At the back, however, things got a bit more interesting. With Valentina Casaroli filling in for Rosalia Pipitone in net, not to mention a club debut at right back for Jenny Bitzer, Bavagnoli went full-on experimentation mode. But with such a huge aggregate lead and the home field advantage, she certainly had the luxury.
While they didn't hang half a dozen on their neighbors this time around, Roma didn't waste a lot time before finding the back of the net.
Martina Piemonte: 5th Minute (Roma 1, Roma CF 0)
La scivolata vincente di @piemontem18 #RomaRomaCF | #ASRomaFemminile pic.twitter.com/fVoFjJgXGV— AS Roma Femminile (@ASRomaFemminile) February 20, 2019
I find it hard to hide my bias when it comes to Martina Piemonte, but I absolutely love the way she plays the game. Even when she's not scoring, her size, strength, patience and skill on the ball enable Roma's attack to function as it does; without that counter point, they'd risk becoming too predictable.
And besides all that, she just has this look on her face, like she'd tear your heart out without even batting an eye—it's the best kind of unpredictability and ferocity. And now that the goals are finally coming, two in the past three matches, Bavagnoi's attack has a true number nine leading the line, one who facilitates and finishes. The rest of the league should be very scared.

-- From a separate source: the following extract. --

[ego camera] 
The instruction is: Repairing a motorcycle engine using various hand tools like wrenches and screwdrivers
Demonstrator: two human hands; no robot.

Piemonte's deft touch would be on display in Roma's second goal as well. Capitalizing on a poor clearance from CF, Roma's full attacking verve was on display as Greggi, controlling the ball out wide and charging hard towards the net, shuffled it over to Piemonte who, with a flick of the toe, found Bernauer at the edge of the 18-yard-box. From there, Bernauer just buried this thing low and away—it was the perfect finish to a picture perfect two touch move from Greggi and Piemonte, and was the perfect example of how this team can upend a match at moment's notice.
Roma would carry that 2-0 lead practically to the end of the match, but added one more for good measure in the 81st minute when Luisa Pugnali got on the end of a Maria Zecca cross. Sadly, they weren't able to keep the cleansheet as Roma CF pulled one back in stoppage time, but Roma's three goals were enough to cap this quarterfinal off with a 9-4 aggregate win.
Given the disparity between the two sides, this is about what we expected. Sure, it would have been entertaining had Roma ran up the score, but they were well organized, fast and efficient in nearly all facets of the game, and may have discovered a new tactical wrinkle for the season's home stretch to boot.
With Claudia Ciccotti and Manuela Coluccini each out for the remainder of the season (probably), and with Flaminia Simonetti nursing a minor injury, Bavagnoli has resorted to fielding Federica Di Criscio, a defender, as a defensive midfielder, and it's worked wonders. With FDC cleaning things up at the back, Greggi and Bernauer have just a bit more leeway to push forward in attack and/or press opposing defenders, which in turn keeps play in the attacking third to a greater degree. It's not a paradigm shifting move—it's just sensible coaching—but it simply gives Bavagnoli yet another option in an already versatile side.
With Fiorentina holding a six goal lead in their quarter-final matchup with Verona (kick off is any minute now), Roma will, barring a miracle, square off against the Viola in the semi-finals on March 12th and April 16th. The two sides played to a scoreless draw back in December, so I'd expect an extremely close affair between two of the league's best sides.
But that will have to wait. With a two plus week gap for international play, you'll have to get your Giallorosse fix elsewhere, but with Elisa Bartoli, Rosalia Pipitone, Agnese Bonfantini and Annamaria Serturini playing with the national team in the Cyprus Cup, not to mention Greggi, Piemonte, Heden Corrado and Angelica Soffia playing at the youth levels, it shouldn't be that hard.
We'll have more on the semifinals when the time approaches, but needless to say, the ladies have a genuine shot at breaking the organizations trophy drought.